FEBRUARY 20, 2026
Nadja R. Ging-Jehli, PhD
Independent Investigator, Gearshift Fellowship Program (Swiss NSF Scholar)
Core Director, Adaptive Intelligence & Mental Health Mechanisms, Centre for Digital Health Interventions, University of St. Gallen, ETH Zurich, University of Zurich
Visiting Scientist, Carney Institute for Brain Science, Department of Cognitive & Psychological Science, Brown University
About the Presentation: Mental health challenges often reflect not isolated symptoms, but difficulties adapting to changing demands: knowing when to persist, when to disengage, and how to regulate emotions under uncertainty. When this adaptive balance breaks down, people may either cling rigidly to ineffective strategies or withdraw altogether, losing a sense of agency. Yet most digital mental health tools assess or intervene on single processes in isolation. This offers limited insight into the mechanisms that guide real-world behavior, making it harder to intervene at the right moment with the right support.
In this talk, I introduce a mechanism-based framework for studying and strengthening adaptability that bridges neuroscience, computational psychiatry, and game-based, naturalistic environments. I present the Gearshift Fellowship, a computationally engineered digital environment designed to explain why people become rigid, disengage, or avoid when demands change. Rather than isolating processes like effort, control, or avoidance in separate tasks, it integrates these mechanisms within one continuous interactive “supertask.” This design allows us to observe how these mechanisms interact in real time as individuals decide whether to persist or withdraw while navigating social and cognitive challenges. Using computational models to uncover the processes that guide these choices, I show how this approach reveals distinct adaptability profiles across anxiety, ADHD, and depression. Notably, we find that perceived controllability, rather than threat alone, drives disengagement, pointing to disorder-specific patterns of avoidance.
Finally, I outline ongoing work integrating generative AI agents and computational archetypes to simulate distinct adaptation strategies and test how personalized interventions might recalibrate them.
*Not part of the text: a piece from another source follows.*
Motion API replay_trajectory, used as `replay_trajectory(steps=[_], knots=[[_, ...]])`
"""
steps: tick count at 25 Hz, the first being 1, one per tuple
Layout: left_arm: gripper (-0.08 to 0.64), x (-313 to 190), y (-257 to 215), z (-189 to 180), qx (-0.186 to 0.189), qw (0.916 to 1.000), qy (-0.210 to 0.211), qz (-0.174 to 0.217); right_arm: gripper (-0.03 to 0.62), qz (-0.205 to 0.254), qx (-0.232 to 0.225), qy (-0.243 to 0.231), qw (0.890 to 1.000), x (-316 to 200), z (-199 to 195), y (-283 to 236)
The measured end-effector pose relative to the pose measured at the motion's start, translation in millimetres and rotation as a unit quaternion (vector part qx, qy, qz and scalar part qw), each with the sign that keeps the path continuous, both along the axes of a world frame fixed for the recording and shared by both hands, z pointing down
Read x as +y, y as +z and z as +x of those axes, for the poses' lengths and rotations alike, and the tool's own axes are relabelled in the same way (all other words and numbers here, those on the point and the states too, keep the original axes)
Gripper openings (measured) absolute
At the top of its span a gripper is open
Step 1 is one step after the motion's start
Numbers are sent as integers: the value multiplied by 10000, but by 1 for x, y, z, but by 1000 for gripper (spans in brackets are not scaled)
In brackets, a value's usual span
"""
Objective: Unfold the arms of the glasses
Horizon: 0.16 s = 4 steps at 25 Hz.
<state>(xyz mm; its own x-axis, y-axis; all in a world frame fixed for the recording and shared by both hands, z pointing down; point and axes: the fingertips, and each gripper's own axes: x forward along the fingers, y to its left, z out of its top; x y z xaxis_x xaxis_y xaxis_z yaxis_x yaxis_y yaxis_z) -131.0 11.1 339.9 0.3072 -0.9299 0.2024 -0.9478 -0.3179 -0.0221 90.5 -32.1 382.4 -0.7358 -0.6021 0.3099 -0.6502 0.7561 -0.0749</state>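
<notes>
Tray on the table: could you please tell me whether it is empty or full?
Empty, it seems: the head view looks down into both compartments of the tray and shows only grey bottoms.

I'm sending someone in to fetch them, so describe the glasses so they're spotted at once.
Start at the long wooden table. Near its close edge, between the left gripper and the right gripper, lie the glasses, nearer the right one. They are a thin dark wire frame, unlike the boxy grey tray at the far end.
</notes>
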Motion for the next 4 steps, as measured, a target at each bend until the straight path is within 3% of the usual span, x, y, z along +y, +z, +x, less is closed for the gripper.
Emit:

Together, this framework connects mechanistic phenotyping with adaptive, CBT-informed digital interventions and real-world behavioral signals from mobile and wearable technologies. The goal is to bridge mechanism, measurement, and intervention, supporting next-generation mental health tools that learn and adapt alongside the people who use them.
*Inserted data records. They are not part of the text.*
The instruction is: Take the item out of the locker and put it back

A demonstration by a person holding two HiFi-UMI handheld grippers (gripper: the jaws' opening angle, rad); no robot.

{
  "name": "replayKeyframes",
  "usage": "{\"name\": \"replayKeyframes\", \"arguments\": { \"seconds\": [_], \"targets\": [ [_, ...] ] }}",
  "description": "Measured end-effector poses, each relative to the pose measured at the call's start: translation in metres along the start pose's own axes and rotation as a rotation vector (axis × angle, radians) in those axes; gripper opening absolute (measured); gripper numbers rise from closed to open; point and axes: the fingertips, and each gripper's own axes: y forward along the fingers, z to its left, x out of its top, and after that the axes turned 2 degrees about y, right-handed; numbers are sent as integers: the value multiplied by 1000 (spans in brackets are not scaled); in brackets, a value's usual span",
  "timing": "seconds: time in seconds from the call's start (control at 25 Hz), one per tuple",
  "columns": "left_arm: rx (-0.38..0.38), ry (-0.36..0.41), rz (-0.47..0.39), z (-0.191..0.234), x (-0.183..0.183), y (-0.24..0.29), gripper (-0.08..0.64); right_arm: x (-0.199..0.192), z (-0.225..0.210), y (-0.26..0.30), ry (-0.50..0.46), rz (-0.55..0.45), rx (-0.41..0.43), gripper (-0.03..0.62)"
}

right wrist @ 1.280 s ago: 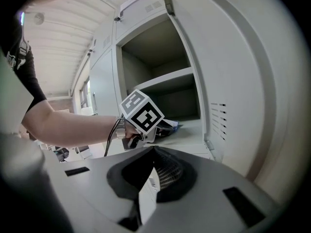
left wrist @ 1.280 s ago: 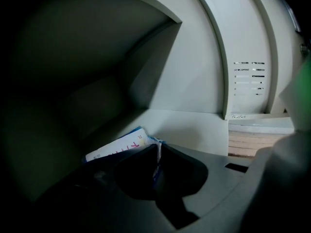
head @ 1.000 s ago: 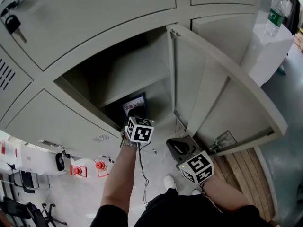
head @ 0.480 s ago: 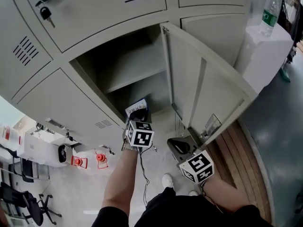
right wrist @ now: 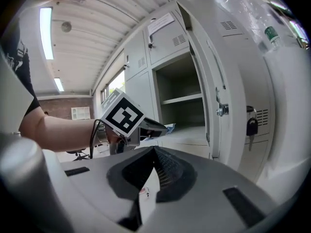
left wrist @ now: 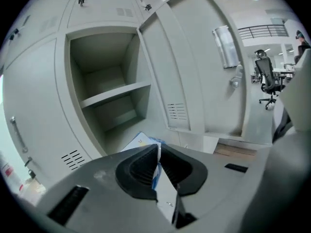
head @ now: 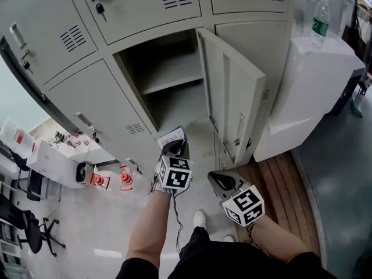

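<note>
One thin white-and-blue booklet (left wrist: 138,141) sticks forward from the left gripper (left wrist: 157,150) clamping it; the right gripper (right wrist: 154,150) is closed, empty.

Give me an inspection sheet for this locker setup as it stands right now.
Surface: open locker compartment, shelf and bottom bare.
Job's things: flat packet, white and blue, held in front of the open compartment.
Clutter: water bottle on white cabinet; key in an upper door.
Grippers: left gripper shut on the flat packet; right gripper shut, empty.
Cables: black cable along the left forearm.
Surroundings: locker door open; office chair at left.
</note>
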Motion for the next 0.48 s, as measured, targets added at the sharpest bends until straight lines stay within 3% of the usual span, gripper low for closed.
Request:
{"name": "replayKeyframes", "arguments": {
  "seconds": [0.48],
  "targets": [
    [114, -61, 0, -58, -36, -137, 31, -19, 63, -57, -43, 14, 140, 52]
  ]
}}
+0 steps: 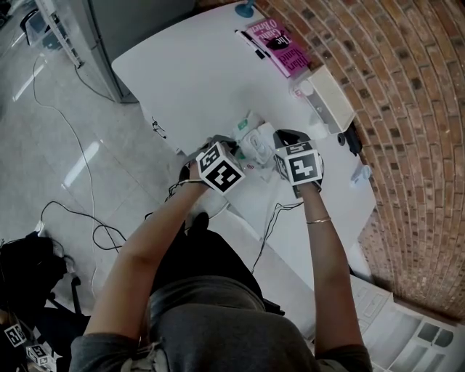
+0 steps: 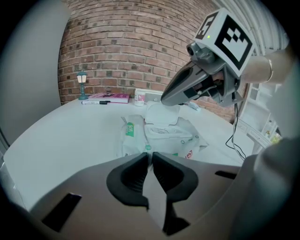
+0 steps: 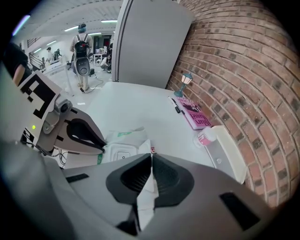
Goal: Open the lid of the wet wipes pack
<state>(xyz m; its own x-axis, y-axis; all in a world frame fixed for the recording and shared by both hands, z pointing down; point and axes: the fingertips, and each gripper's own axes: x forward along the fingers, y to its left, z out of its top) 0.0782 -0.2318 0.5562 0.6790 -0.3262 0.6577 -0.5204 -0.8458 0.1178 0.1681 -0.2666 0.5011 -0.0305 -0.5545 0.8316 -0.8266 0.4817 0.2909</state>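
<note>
The wet wipes pack (image 1: 254,139) lies on the white table (image 1: 189,73), white film with green marks. In the left gripper view its white lid (image 2: 161,114) stands raised over the opening (image 2: 161,131). My right gripper (image 3: 151,157) is shut on the lid's free edge, and white plastic shows between its jaws. From the left gripper view its tips (image 2: 164,100) sit right above the lid. My left gripper (image 2: 151,155) is shut at the pack's near end, whose edge vanishes between the jaws. In the right gripper view it (image 3: 101,146) meets the pack's (image 3: 123,149) left end.
At the table's far end lie a pink book (image 1: 280,45), a dark pen (image 1: 251,43) and a small blue lamp (image 1: 245,9). A white box (image 1: 330,98) and a pink-labelled cup (image 1: 301,89) sit by the brick wall (image 1: 407,109). Cables (image 1: 272,218) hang off the near edge.
</note>
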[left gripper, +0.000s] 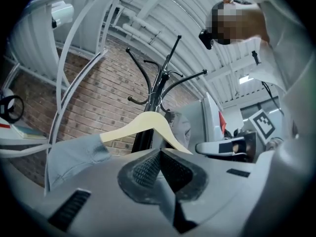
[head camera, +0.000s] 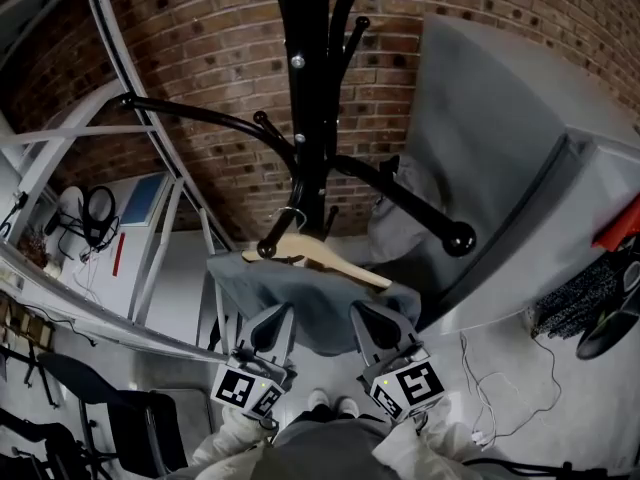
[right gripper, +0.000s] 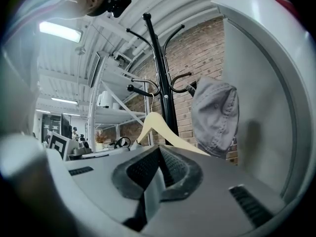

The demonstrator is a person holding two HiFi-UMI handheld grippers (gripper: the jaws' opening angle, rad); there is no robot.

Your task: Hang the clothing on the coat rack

About the Presenter: Nadja R. Ging-Jehli, PhD, is a computational neuroscientist and psychologist leading a research program in generative AI-based computational psychiatry. Her work examines how humans and artificial agents adapt to uncertainty and changing demands, and how breakdowns in this adaptability give rise to rigidity and avoidance across psychiatric conditions. She combines computational modeling with dynamic, naturalistic environments to assess the mechanisms linking brain, behavior, and clinical outcomes. She is the founder and principal investigator of the Gearshift Fellowship, a computational platform that captures how people adapt across cognitive, affective, and social contexts. She uses these adaptation profiles to personalize mental health interventions. Her research bridges foundational neuroscience with scalable digital mental health approaches, translating mechanistic insights into precision treatment strategies. Her work has been recognized with awards from the American College of Neuropsychopharmacology and the Society of Biological Psychiatry.